During World War I the Ruston Proctor Aerial Target of 1916 was the first pilotless aircraft built using A. M. Low’s radio control techniques.
A note on the term “drone”
Before getting into more modern history on a light note, in May 2015 the Drone-Industry Show accepted the use of the word “drone” in place of “unmanned aerial vehicles”. Company representatives and government employees shunned the term because they thought that the word didn’t convey the vehicles’ sophistication.
“We’re not afraid to use that word anymore,” said Kathleen Swain, chief pilot for the drone program of United Services Automobile Association, a provider of insurance for military families. “Everybody knows a drone is a drone.”
In fact, when USAA received positive news from the Federal Aviation Administration in April 2015 about using unmanned aircraft for damage inspections, the company announced on its website, ‘FAA Approves Drone Petition.’
Drones are tools used to collect data in many cases more efficiently and frequently than other methods.
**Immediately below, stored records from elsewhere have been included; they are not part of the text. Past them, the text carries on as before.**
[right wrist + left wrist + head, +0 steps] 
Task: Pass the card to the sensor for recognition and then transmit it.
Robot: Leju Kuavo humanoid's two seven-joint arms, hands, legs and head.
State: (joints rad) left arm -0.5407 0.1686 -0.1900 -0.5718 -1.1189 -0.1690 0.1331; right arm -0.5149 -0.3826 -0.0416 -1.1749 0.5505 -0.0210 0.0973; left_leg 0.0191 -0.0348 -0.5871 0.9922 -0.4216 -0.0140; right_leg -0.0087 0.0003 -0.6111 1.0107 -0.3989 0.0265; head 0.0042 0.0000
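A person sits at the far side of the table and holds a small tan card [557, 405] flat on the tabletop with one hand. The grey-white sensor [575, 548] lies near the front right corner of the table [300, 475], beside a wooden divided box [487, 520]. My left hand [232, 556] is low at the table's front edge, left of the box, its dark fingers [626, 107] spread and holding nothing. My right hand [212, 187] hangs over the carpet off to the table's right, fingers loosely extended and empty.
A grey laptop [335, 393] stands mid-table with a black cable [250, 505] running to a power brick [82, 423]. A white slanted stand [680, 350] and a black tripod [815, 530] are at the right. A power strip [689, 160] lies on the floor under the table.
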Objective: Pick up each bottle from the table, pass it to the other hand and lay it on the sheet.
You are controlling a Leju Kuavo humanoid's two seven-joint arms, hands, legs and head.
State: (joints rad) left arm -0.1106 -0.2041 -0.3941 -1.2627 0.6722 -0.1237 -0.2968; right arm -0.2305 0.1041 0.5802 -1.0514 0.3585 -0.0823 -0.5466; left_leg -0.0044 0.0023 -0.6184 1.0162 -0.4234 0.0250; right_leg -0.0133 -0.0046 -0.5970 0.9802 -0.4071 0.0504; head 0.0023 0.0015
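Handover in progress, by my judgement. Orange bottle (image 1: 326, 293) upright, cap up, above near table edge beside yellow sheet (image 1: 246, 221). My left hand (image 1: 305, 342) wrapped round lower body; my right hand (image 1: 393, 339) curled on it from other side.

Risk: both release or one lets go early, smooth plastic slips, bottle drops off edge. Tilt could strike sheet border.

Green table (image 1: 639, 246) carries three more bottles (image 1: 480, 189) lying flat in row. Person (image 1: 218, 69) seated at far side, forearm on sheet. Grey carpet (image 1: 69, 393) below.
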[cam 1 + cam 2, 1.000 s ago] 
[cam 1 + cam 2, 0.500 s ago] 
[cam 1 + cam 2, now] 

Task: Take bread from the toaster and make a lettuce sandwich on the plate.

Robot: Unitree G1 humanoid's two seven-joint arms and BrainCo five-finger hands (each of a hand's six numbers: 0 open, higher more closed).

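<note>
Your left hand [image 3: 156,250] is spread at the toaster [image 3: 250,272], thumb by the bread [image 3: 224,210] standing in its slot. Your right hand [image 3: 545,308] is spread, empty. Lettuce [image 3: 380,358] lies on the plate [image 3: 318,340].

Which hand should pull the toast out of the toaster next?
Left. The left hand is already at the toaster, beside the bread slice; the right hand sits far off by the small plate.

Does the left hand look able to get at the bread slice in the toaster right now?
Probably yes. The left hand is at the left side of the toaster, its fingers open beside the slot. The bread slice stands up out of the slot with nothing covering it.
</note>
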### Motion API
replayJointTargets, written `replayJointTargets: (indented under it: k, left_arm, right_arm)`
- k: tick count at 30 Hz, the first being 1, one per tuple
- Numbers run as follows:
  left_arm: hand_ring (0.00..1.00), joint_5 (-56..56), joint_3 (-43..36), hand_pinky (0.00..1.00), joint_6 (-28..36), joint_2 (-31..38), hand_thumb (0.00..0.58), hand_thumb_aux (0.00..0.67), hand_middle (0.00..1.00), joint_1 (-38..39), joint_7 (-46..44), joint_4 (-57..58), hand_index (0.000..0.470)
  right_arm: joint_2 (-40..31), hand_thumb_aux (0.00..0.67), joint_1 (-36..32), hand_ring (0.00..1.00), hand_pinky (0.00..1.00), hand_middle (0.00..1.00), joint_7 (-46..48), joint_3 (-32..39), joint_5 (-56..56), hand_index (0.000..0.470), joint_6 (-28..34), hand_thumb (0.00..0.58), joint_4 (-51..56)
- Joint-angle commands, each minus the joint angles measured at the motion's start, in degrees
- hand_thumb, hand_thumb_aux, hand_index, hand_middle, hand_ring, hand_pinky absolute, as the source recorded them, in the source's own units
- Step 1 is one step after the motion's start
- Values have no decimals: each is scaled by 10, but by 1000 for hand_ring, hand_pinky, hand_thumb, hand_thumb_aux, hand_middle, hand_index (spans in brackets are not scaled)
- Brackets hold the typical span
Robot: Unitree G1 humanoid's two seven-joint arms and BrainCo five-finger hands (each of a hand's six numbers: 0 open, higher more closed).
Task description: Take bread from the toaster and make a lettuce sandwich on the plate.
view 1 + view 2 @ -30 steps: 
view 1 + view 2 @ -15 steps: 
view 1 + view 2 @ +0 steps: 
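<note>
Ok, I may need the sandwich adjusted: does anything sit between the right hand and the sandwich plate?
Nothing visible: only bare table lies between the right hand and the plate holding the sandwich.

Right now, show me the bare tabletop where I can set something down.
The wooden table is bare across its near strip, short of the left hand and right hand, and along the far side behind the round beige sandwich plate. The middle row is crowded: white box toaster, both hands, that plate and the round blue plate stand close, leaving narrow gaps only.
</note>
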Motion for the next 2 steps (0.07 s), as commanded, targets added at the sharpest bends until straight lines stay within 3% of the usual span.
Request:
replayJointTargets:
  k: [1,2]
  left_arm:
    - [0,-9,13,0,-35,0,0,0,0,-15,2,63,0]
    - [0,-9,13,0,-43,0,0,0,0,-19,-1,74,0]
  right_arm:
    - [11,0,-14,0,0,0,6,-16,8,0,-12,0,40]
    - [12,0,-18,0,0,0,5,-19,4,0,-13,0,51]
Back to the history lesson
In the 1970s and 1980s a variety of new technologies emerged, including the Global Positioning System, long-range data links, lightweight computer equipment and composite materials, as well as satellite communications and digital flight controls, that spawned a new generation of drones.
This was not just great for weekend radio-control flyers, but useful in industries as diverse as aerial photos for media, environment management, security surveillance, and agriculture.
The FAA steps in
With the friendly skies being infiltrated with toy drone enthusiasts, news drones, industrial spies, and larger flying objects, it became necessary for the Federal Aviation Administration (FAA) to regulate the new technology aloft.
The first instance of a certificate of authorization was on May 18, 2006, when the FAA gave permission for a drone to be used within U.S. civilian airspace to search for survivors of disasters after requests in 2005 failed to be approved and no drones were used following Hurricane Katrina.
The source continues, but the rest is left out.